_TASK STATEMENT_.
Look through the data below and extract, unchanged, the lines from the one that contains "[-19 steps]" to the one that contains "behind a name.", both included.

_RECORDS TO USE_.
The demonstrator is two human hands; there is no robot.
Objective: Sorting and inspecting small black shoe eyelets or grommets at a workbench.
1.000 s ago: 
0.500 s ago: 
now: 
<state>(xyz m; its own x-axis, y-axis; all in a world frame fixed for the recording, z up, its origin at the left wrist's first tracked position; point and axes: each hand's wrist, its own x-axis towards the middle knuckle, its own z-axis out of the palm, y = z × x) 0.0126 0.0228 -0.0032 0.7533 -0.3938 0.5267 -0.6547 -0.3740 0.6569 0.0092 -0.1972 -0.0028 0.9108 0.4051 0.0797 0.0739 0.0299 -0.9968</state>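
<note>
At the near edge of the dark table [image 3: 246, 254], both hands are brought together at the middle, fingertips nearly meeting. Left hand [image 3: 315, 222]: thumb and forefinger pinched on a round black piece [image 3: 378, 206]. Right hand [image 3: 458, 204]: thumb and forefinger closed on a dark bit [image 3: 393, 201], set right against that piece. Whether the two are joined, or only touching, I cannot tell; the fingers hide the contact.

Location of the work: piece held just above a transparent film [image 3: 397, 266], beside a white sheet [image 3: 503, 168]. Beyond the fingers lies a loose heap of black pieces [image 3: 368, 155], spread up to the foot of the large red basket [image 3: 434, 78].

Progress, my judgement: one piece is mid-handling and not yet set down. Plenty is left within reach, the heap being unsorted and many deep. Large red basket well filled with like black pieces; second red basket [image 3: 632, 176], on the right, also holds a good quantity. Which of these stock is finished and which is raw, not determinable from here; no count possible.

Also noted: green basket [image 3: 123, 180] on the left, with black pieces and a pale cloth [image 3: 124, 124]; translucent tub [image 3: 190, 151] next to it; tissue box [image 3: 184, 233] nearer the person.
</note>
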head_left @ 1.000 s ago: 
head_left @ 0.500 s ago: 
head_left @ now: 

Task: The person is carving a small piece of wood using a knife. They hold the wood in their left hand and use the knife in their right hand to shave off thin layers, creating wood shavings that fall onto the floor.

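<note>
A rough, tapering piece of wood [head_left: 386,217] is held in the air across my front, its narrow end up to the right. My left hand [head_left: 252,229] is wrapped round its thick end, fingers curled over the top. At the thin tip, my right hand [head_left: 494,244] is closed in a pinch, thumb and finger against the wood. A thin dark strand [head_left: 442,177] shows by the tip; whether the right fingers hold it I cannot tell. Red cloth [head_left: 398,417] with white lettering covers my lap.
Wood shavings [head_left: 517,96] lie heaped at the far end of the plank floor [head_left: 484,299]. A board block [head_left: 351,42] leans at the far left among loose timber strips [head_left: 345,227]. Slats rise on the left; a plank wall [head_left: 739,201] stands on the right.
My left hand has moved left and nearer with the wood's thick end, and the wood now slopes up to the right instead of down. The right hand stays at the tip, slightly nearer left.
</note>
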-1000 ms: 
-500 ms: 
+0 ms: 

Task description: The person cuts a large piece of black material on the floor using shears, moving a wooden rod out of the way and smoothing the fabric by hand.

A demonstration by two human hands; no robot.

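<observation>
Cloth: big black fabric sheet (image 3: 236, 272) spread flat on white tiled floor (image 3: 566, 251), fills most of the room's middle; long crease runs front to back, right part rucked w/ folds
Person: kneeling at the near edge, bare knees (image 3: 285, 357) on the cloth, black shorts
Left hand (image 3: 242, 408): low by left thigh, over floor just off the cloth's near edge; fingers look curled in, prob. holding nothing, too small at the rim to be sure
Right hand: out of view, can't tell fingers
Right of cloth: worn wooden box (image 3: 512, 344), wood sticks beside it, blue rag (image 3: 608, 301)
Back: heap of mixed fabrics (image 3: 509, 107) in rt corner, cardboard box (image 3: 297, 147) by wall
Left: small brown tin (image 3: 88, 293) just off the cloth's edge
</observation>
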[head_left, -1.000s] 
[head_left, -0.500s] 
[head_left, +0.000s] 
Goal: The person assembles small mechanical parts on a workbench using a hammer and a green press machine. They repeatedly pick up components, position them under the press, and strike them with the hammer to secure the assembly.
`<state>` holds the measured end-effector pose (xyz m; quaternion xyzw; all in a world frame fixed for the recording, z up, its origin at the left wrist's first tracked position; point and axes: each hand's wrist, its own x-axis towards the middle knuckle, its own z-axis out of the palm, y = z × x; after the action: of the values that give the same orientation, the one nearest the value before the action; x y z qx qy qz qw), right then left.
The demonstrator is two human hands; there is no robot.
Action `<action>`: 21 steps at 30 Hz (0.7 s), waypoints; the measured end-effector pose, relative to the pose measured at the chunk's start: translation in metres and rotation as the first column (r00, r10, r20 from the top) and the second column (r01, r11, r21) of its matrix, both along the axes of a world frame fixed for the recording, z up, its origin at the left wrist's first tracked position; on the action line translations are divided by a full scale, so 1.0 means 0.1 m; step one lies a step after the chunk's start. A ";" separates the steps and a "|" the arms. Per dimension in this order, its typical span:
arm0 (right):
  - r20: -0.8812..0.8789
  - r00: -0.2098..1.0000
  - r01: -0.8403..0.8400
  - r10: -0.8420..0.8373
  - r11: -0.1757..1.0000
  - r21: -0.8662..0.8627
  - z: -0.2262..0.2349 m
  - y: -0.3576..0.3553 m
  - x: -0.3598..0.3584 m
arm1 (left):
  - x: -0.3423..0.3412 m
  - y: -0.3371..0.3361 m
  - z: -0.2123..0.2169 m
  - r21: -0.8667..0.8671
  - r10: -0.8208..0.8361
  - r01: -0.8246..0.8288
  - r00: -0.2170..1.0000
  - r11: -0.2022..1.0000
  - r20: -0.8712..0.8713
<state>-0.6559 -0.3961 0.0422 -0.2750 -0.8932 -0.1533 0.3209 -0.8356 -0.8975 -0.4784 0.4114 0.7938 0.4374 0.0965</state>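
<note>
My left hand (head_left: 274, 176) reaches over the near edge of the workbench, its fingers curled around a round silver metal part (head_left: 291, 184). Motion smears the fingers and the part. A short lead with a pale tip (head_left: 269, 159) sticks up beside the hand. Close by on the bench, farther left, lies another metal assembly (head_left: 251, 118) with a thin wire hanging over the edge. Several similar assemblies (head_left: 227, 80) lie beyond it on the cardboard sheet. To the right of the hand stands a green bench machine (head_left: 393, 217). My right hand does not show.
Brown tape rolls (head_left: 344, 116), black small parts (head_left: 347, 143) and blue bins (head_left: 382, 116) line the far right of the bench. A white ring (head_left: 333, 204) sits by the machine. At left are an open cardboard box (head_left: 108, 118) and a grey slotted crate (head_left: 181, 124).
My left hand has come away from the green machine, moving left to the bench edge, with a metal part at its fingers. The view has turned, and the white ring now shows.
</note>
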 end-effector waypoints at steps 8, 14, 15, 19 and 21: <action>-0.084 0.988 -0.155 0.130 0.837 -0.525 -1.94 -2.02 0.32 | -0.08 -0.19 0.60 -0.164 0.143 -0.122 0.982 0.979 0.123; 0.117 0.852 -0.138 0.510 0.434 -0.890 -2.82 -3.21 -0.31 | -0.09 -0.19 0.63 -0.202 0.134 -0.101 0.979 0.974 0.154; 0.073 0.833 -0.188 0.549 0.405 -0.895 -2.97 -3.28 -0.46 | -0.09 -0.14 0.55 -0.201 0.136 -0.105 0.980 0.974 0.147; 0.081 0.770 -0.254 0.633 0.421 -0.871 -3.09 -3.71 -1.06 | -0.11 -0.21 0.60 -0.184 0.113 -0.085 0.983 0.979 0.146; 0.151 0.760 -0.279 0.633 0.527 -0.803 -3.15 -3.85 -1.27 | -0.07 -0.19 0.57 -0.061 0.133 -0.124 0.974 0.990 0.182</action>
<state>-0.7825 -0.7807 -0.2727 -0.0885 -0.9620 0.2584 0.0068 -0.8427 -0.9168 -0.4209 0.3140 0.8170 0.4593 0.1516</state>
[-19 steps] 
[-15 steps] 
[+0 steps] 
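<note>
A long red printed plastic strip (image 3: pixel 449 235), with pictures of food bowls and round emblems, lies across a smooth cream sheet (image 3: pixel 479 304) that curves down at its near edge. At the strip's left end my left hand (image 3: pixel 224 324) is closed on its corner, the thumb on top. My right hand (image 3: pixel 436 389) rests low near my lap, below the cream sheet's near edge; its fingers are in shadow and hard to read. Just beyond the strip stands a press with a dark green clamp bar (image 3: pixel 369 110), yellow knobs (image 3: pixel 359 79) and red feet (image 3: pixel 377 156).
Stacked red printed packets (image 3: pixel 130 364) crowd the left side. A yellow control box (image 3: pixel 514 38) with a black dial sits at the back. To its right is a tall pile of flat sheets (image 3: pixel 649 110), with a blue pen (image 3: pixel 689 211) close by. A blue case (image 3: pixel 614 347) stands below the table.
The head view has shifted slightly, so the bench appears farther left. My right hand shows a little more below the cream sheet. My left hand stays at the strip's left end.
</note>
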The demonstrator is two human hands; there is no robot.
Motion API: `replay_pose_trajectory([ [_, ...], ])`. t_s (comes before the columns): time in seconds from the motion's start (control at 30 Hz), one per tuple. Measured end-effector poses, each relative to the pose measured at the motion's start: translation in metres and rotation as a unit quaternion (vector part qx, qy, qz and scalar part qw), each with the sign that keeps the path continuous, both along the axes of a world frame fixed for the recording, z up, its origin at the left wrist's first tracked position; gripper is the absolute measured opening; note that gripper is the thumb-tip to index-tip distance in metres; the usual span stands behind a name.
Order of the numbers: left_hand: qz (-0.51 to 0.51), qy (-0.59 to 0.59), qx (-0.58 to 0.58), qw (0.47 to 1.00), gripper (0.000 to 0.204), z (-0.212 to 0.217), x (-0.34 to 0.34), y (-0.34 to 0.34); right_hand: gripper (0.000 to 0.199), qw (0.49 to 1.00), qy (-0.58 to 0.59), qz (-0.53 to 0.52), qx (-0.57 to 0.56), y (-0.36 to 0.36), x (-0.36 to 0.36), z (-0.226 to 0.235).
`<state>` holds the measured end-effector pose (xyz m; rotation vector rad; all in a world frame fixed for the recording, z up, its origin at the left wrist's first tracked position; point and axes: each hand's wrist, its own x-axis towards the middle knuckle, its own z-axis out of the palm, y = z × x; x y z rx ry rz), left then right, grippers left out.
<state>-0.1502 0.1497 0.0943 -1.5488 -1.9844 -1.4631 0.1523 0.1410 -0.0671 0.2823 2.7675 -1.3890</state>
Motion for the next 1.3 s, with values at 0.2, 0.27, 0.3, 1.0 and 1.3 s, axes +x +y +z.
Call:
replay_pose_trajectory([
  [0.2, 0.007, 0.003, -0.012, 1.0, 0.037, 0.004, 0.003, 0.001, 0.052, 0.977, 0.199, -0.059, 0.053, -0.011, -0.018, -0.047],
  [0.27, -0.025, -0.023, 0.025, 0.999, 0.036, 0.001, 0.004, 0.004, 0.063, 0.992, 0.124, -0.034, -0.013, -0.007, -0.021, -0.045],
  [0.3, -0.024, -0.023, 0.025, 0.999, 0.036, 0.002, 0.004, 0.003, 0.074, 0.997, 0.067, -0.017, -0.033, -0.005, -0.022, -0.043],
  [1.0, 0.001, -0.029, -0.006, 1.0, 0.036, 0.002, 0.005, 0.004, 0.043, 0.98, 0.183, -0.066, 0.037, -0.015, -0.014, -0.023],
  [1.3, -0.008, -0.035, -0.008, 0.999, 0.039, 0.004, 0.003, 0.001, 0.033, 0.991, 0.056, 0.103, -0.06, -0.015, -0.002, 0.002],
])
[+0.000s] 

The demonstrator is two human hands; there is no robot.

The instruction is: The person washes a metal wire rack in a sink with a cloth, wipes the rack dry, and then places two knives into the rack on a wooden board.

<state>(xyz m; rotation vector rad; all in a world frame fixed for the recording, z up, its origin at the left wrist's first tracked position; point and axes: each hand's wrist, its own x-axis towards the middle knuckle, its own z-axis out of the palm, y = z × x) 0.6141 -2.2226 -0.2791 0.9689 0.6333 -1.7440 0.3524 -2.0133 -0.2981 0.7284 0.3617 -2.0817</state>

_ANSWER SECTION_.
[-19 steps] 
[-15 steps] 
[+0 steps] 
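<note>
A long red printed plastic strip (image 3: pixel 449 235), with pictures of food bowls and round emblems, lies across a smooth cream sheet (image 3: pixel 479 304) that curves down at its near edge. At the strip's left end my left hand (image 3: pixel 224 324) is closed on its corner, the thumb on top. My right hand (image 3: pixel 436 389) rests low near my lap, below the cream sheet's near edge; its fingers are in shadow and hard to read. Just beyond the strip stands a press with a dark green clamp bar (image 3: pixel 369 110), yellow knobs (image 3: pixel 359 79) and red feet (image 3: pixel 377 156).
Stacked red printed packets (image 3: pixel 130 364) crowd the left side. A yellow control box (image 3: pixel 514 38) with a black dial sits at the back. To its right is a tall pile of flat sheets (image 3: pixel 649 110), with a blue pen (image 3: pixel 689 211) close by. A blue case (image 3: pixel 614 347) stands below the table.
The head view has shifted slightly, so the bench appears farther left. My right hand shows a little more below the cream sheet. My left hand stays at the strip's left end.
</note>
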The demonstrator is two human hands; there is no robot.
Motion API: `replay_pose_trajectory([ [_, ...], ])`. t_s (comes before the columns): time in seconds from the motion's start (control at 30 Hz), one per tuple. Measured end-effector poses, each relative to the pose measured at the motion's start: translation in metres and rotation as a unit quaternion (vector part qx, qy, qz and scalar part qw), each with the sign that keeps the path continuous, both along the axes of a world frame fixed for the recording, z up, its origin at the left wrist's first tracked position; gripper is the absolute measured opening; note that gripper is the thumb-tip to index-tip distance in metres; the usual span stands behind a name.

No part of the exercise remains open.